Scan the entries for lines with the word "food", then copy those lines.

[[ Data to examine open ]]

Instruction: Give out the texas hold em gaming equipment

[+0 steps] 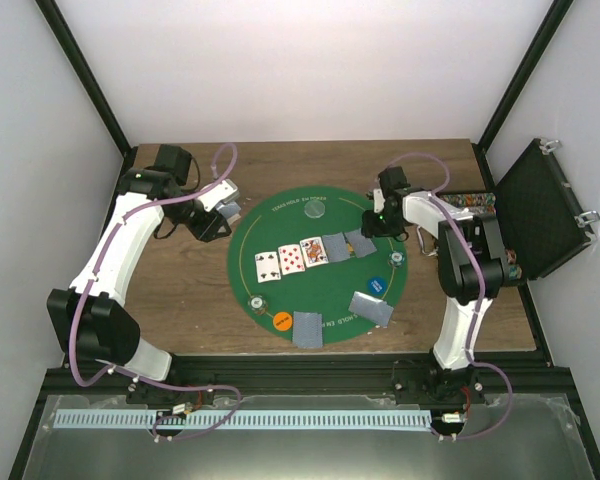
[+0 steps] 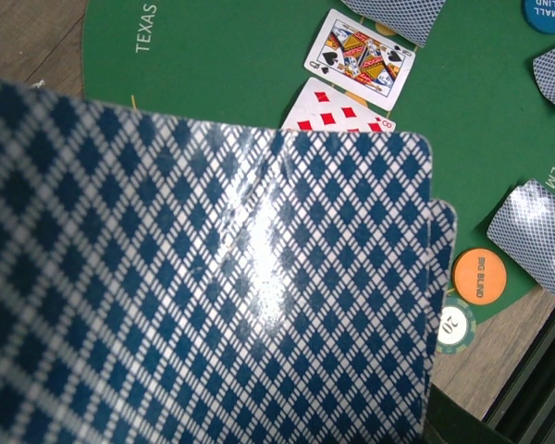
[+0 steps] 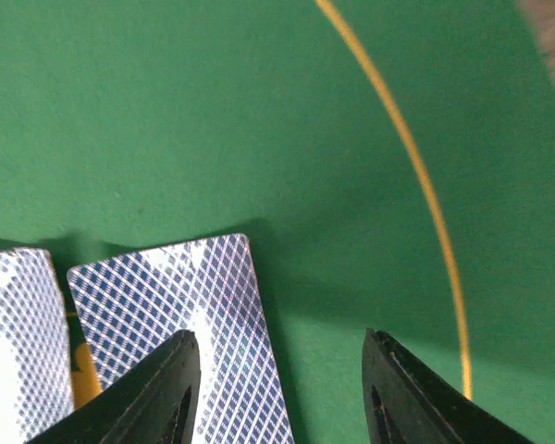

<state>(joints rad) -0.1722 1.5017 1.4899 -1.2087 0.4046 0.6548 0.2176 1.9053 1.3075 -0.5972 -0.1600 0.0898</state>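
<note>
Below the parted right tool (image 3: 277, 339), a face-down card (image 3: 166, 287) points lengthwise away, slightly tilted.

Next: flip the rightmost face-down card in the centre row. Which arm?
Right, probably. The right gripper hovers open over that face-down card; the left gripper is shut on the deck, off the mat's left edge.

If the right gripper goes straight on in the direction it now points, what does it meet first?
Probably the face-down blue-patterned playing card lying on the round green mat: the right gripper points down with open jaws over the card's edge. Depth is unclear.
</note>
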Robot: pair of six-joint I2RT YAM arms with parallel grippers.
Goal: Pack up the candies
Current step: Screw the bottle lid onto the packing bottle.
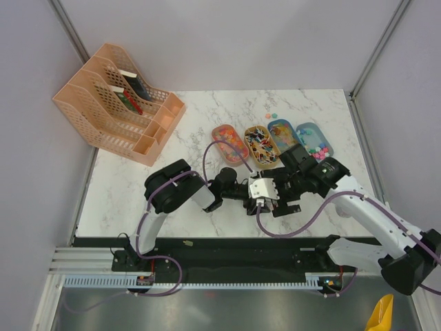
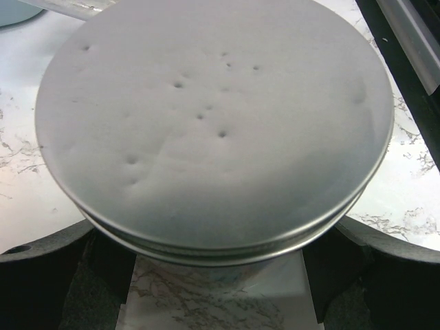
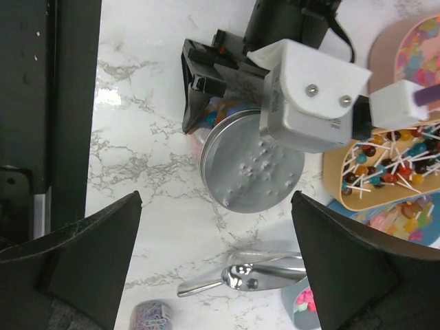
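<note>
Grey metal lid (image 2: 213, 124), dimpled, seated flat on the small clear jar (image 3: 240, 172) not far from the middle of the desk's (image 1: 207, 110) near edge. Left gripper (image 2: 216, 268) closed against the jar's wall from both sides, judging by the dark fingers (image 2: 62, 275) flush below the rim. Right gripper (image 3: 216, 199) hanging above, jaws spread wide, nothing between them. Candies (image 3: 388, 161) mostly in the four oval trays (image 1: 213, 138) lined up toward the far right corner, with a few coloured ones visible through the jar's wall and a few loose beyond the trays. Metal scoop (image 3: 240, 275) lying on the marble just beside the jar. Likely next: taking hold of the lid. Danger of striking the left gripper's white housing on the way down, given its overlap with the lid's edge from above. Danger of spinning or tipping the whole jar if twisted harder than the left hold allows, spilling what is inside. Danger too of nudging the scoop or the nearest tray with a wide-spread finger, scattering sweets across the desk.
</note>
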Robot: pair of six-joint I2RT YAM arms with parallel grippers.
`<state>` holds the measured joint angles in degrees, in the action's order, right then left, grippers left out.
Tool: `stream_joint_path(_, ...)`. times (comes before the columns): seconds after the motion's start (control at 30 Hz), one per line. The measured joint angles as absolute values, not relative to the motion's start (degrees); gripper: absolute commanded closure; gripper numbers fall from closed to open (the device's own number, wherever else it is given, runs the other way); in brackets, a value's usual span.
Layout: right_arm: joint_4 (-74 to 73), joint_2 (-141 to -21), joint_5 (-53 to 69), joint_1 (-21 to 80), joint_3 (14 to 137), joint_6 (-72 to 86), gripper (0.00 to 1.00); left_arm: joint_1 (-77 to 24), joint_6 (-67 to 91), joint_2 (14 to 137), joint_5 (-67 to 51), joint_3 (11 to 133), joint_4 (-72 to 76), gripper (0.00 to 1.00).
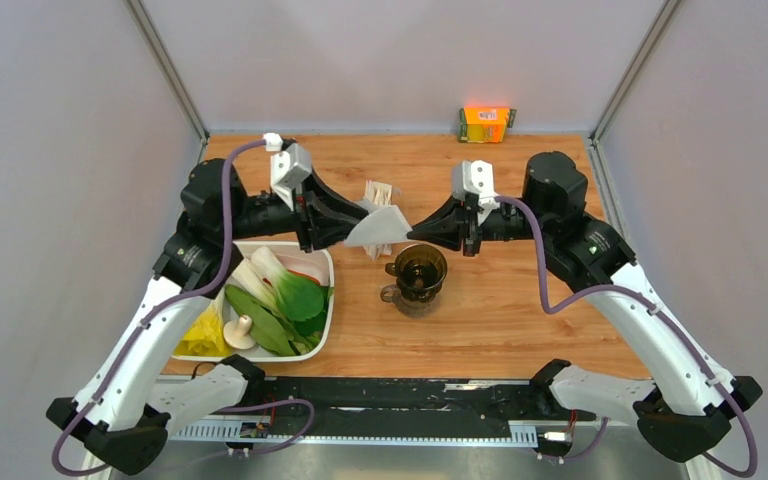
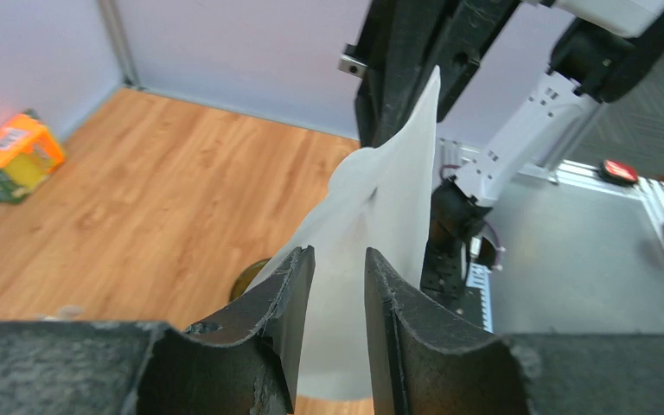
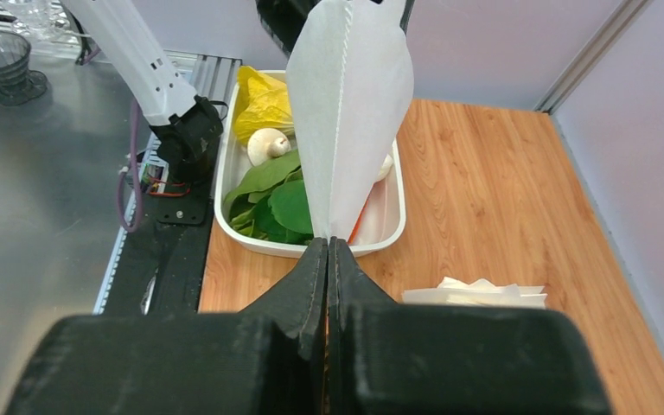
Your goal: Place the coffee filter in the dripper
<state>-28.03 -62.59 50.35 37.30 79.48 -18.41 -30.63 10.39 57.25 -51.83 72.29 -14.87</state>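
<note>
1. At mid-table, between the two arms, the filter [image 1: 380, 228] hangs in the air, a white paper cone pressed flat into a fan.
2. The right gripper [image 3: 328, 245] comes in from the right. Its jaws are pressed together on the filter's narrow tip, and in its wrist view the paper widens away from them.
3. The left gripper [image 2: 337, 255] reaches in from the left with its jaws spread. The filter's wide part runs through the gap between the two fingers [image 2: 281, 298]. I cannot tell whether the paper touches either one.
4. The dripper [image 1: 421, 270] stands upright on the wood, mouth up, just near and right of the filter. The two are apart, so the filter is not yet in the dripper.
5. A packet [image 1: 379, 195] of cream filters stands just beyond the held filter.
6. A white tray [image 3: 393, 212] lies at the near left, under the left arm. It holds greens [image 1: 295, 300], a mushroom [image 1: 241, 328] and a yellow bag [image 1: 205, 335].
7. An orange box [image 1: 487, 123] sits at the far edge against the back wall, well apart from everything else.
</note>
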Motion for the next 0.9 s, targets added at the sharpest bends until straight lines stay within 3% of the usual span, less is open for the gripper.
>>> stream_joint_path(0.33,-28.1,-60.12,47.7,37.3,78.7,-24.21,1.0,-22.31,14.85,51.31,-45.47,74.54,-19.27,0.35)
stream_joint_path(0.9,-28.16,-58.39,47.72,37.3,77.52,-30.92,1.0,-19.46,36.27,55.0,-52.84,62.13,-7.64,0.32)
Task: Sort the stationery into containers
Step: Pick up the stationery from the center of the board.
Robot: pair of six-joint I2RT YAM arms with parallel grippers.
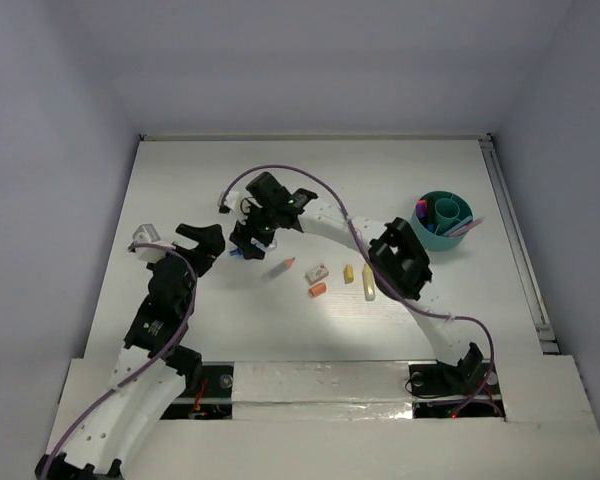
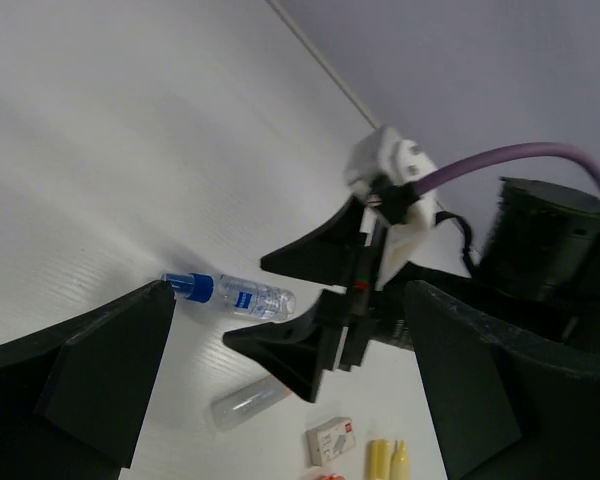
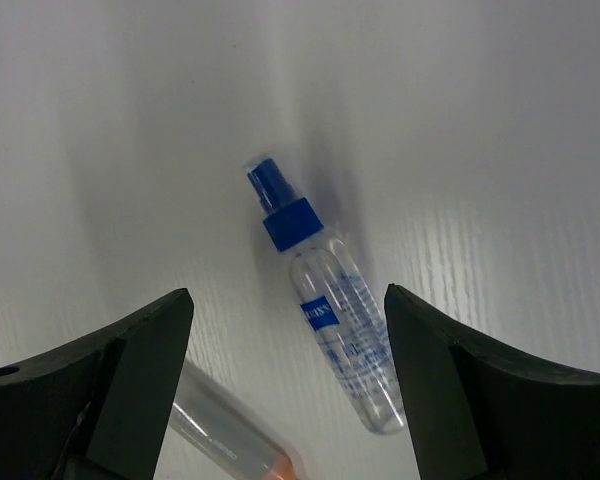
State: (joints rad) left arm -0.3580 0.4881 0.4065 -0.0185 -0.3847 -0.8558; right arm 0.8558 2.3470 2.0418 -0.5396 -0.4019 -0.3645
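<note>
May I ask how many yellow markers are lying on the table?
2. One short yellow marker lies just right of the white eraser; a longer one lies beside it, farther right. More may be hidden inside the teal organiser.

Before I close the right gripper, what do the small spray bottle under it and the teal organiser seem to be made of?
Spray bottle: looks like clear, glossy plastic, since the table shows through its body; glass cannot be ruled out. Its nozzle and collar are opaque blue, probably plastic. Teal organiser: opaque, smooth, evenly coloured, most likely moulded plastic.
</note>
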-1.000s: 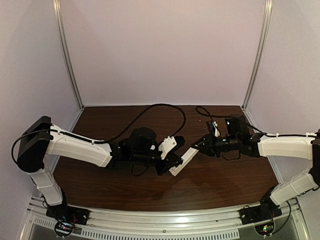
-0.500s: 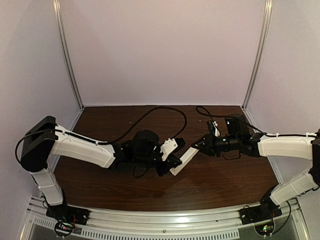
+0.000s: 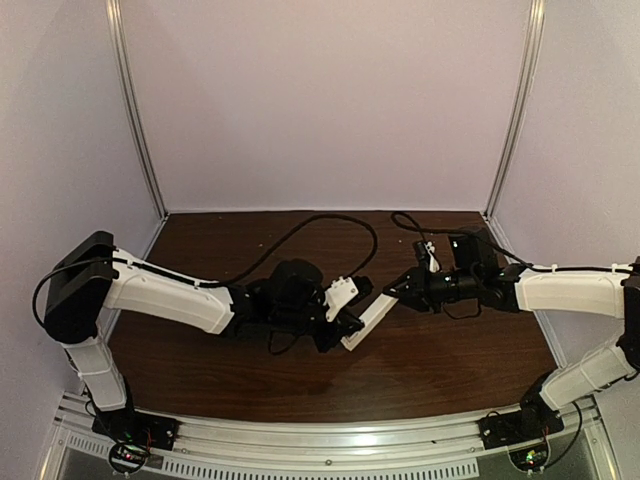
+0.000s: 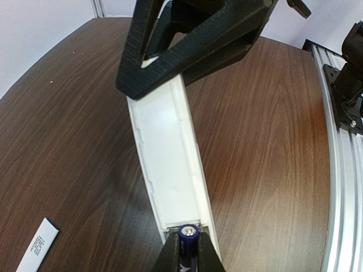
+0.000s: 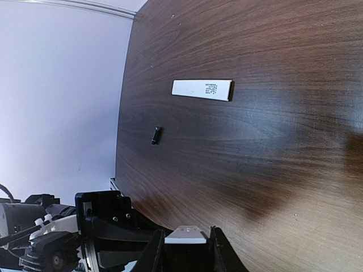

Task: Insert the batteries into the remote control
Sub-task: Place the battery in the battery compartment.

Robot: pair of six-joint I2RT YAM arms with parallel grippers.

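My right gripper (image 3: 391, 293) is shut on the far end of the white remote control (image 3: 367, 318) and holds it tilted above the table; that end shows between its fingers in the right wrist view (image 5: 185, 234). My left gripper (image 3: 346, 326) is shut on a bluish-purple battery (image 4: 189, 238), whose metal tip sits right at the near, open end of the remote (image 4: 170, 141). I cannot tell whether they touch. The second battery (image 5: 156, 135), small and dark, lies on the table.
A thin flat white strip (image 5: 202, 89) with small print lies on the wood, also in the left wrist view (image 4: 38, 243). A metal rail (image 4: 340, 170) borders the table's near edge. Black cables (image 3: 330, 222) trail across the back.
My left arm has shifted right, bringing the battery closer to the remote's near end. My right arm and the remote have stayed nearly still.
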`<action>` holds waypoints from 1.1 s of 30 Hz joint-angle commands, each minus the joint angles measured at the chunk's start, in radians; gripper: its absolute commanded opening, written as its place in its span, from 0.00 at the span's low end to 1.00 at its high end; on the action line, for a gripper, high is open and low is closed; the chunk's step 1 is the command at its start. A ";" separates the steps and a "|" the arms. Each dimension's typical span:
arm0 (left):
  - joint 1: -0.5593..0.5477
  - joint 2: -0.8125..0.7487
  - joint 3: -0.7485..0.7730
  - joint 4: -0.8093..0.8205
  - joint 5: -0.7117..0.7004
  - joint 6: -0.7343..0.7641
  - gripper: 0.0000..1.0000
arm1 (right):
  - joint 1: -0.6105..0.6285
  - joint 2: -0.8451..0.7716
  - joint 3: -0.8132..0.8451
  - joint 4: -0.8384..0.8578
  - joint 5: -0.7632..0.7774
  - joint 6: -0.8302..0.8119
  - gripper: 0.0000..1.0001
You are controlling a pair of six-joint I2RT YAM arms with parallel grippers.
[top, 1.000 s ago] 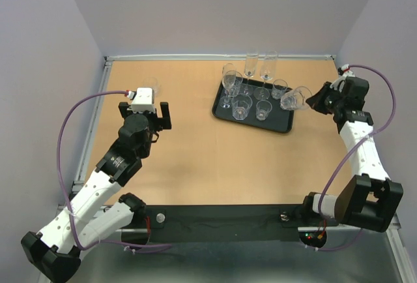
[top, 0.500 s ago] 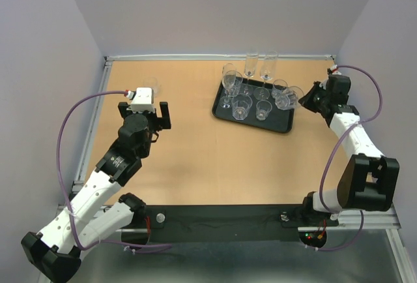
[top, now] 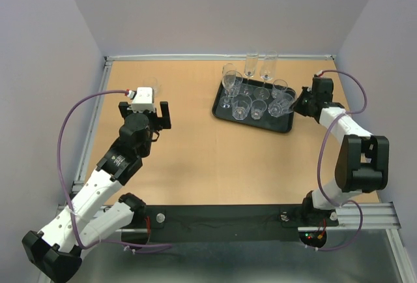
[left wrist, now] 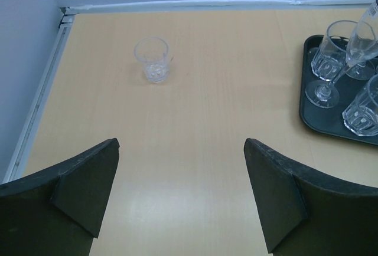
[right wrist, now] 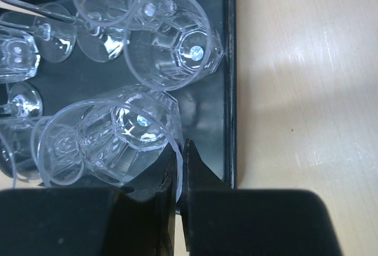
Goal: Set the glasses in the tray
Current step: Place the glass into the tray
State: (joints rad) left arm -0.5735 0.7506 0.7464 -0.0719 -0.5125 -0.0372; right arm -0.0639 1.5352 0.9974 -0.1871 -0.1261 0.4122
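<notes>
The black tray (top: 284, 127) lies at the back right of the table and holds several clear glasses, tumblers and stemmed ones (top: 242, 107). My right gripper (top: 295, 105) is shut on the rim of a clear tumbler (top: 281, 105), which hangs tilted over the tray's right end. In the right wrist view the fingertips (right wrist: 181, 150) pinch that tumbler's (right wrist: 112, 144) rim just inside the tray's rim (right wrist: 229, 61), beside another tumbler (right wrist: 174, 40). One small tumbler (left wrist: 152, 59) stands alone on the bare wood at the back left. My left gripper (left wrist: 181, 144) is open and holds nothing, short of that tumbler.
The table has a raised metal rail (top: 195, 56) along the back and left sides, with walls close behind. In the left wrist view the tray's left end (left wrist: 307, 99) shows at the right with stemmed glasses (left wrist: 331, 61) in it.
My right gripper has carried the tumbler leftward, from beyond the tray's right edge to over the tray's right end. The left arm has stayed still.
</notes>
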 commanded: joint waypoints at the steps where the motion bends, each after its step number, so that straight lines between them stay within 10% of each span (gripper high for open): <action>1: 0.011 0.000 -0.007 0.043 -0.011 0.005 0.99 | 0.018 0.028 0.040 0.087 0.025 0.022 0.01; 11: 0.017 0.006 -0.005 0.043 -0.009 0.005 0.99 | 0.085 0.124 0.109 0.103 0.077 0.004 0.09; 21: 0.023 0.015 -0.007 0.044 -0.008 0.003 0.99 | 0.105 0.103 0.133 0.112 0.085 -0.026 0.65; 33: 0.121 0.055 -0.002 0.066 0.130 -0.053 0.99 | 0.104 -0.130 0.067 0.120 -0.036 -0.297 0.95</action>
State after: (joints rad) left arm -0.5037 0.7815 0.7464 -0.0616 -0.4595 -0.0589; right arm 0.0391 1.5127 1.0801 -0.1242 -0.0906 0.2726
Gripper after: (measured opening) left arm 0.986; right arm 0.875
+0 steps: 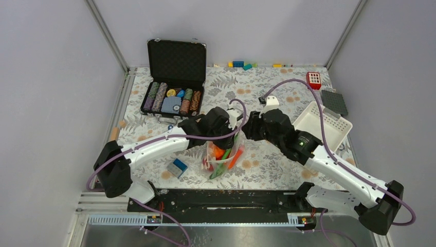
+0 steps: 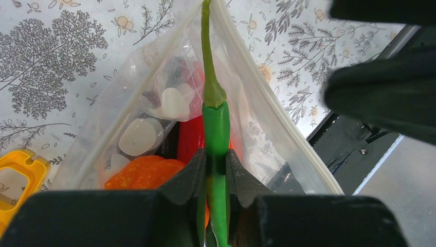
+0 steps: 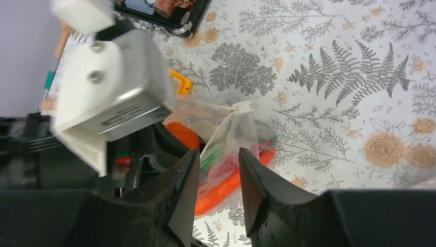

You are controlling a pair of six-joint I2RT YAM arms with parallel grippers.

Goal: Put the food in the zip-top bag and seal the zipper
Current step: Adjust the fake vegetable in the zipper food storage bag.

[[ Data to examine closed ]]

§ **Written answer**
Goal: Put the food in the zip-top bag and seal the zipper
Current step: Adjust the fake vegetable in the zipper food storage bag.

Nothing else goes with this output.